#### [What this task involves]
Each line below from the one containing "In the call" through the one containing "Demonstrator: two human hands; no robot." is to be given again exactly, and no line outside that span.

--- Data provided ---

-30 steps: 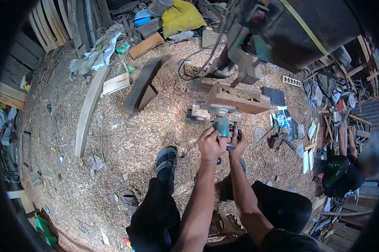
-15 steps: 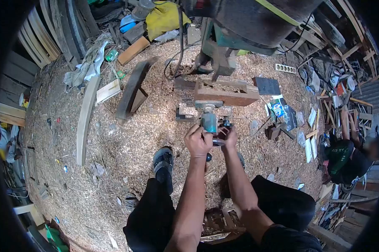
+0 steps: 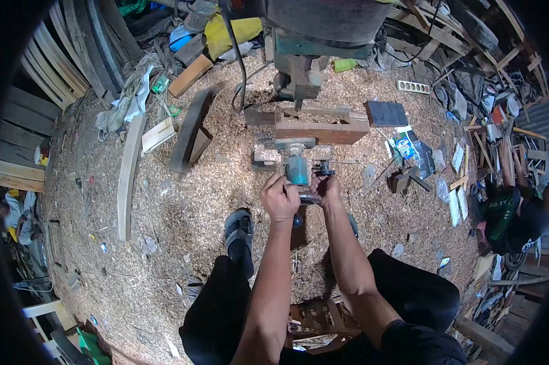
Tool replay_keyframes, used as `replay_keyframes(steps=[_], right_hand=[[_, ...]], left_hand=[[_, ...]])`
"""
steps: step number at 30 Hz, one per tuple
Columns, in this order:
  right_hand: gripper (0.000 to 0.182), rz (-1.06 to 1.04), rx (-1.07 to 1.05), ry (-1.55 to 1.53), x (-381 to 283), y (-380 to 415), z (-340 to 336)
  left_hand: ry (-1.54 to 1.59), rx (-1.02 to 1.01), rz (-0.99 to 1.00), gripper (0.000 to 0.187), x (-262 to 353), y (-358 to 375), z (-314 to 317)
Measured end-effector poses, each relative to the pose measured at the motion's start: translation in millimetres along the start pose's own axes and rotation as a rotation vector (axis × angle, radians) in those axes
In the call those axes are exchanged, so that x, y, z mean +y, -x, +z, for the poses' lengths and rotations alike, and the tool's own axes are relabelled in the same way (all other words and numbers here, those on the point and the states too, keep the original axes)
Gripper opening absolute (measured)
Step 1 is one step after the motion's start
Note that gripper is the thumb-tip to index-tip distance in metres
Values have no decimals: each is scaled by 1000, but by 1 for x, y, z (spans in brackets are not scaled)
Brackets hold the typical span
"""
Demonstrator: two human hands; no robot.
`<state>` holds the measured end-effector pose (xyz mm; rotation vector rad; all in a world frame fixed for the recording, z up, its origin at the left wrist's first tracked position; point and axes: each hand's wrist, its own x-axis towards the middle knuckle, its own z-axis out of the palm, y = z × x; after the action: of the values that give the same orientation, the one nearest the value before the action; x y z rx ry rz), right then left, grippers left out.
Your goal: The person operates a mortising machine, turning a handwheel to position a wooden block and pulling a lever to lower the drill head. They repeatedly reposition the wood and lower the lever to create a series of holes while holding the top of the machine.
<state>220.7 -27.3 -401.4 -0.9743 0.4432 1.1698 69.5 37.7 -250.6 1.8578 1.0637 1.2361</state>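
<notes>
My left hand (image 3: 279,198) is closed at the left side of a dark handwheel (image 3: 311,199), beside a teal cylindrical machine housing (image 3: 296,170). On the wheel's right side my right hand (image 3: 329,190) has its fingers curled round the rim, just below a black knob (image 3: 324,170). Beyond the housing a brown wooden block (image 3: 323,131) lies held against the machine, with a slot cut in its upper face and chips in it. Above the block's left part hangs the machine's tool (image 3: 299,103), under a large dark green machine head (image 3: 323,42).
Wood shavings cover the ground (image 3: 183,225). To the left lie a dark curved timber (image 3: 192,128) and a long pale board (image 3: 128,182). A dark flat board (image 3: 386,114) and offcuts (image 3: 408,179) lie right. Another person (image 3: 505,213) sits at far right.
The view has shifted slightly, and my hands and the wheel appear a little higher and further left. The block has moved slightly right relative to the tool. Both hands stay on the wheel.
</notes>
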Motion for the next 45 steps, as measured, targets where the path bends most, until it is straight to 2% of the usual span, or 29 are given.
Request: replay_keyframes(steps=[3,4,5,7,8,11,12,15,16,19,20,23,24,27,28,32,35,36,39,41,42,45], right_hand=[[49,-166,126,35,3,23,18],[38,-387,33,135,9,23,3],[34,-556,94,334,16,21,-10],[28,-890,219,735,22,42,5],[28,-1016,175,798,26,45,12],[27,-1042,255,851,25,41,9],[26,-925,191,809,19,48,12],[41,-683,107,571,22,39,9],[58,-445,115,302,24,38,15],[68,-188,32,-53,26,11,7],[59,-177,31,25,22,15,-1],[51,-1012,379,670,15,70,38],[46,-1085,258,819,11,62,26],[42,-1021,311,825,13,49,18],[37,-1061,385,926,12,49,17],[34,-760,204,568,11,42,11],[42,-144,72,-154,-1,31,10],[49,-118,99,-129,-5,39,19],[44,-313,86,207,-5,48,17],[40,-628,193,688,6,33,3],[38,-746,295,813,11,35,8],[39,-863,404,912,8,54,27]], left_hand=[[3,23,38,19,-1,-1,0],[5,36,54,19,-1,-1,1],[4,33,50,19,0,-1,0],[3,28,46,19,1,-1,0],[6,24,35,19,0,0,0],[19,19,23,19,-4,0,3],[22,26,27,19,-3,0,3],[29,37,35,19,-4,1,3],[32,39,38,19,-4,1,3],[10,37,62,19,-4,1,3],[9,38,60,19,-4,-1,1],[13,45,49,20,-1,0,2],[4,47,47,20,-1,1,2],[11,27,39,19,-3,1,2],[19,16,34,19,-3,2,2],[17,20,34,20,-5,4,2],[36,38,40,20,-2,2,4],[35,36,42,20,1,1,3],[21,39,46,20,-1,2,3],[15,39,47,21,-2,-1,3],[11,38,39,21,0,-1,3],[8,37,43,21,0,0,2]])
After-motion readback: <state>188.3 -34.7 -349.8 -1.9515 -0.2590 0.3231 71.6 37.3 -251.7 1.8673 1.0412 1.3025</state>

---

#### [Solution to this exercise]
In the call those axes are exchanged, so that x, y, z mean +y, -x, +z, for the poses' lengths and rotations alike, and the tool's own axes are relabelled in the same way (all other words and numbers here, those on the point and the states too, keep the original axes)
Gripper opening absolute (measured)
Step 1 is one step after the motion's start
Note that gripper is the thumb-tip to index-tip distance in metres
Values have no decimals: each is scaled by 1000, but by 1 for x, y, z (spans in brackets are not scaled)
Brackets hold the typical span
"""
Demonstrator: two human hands; no robot.

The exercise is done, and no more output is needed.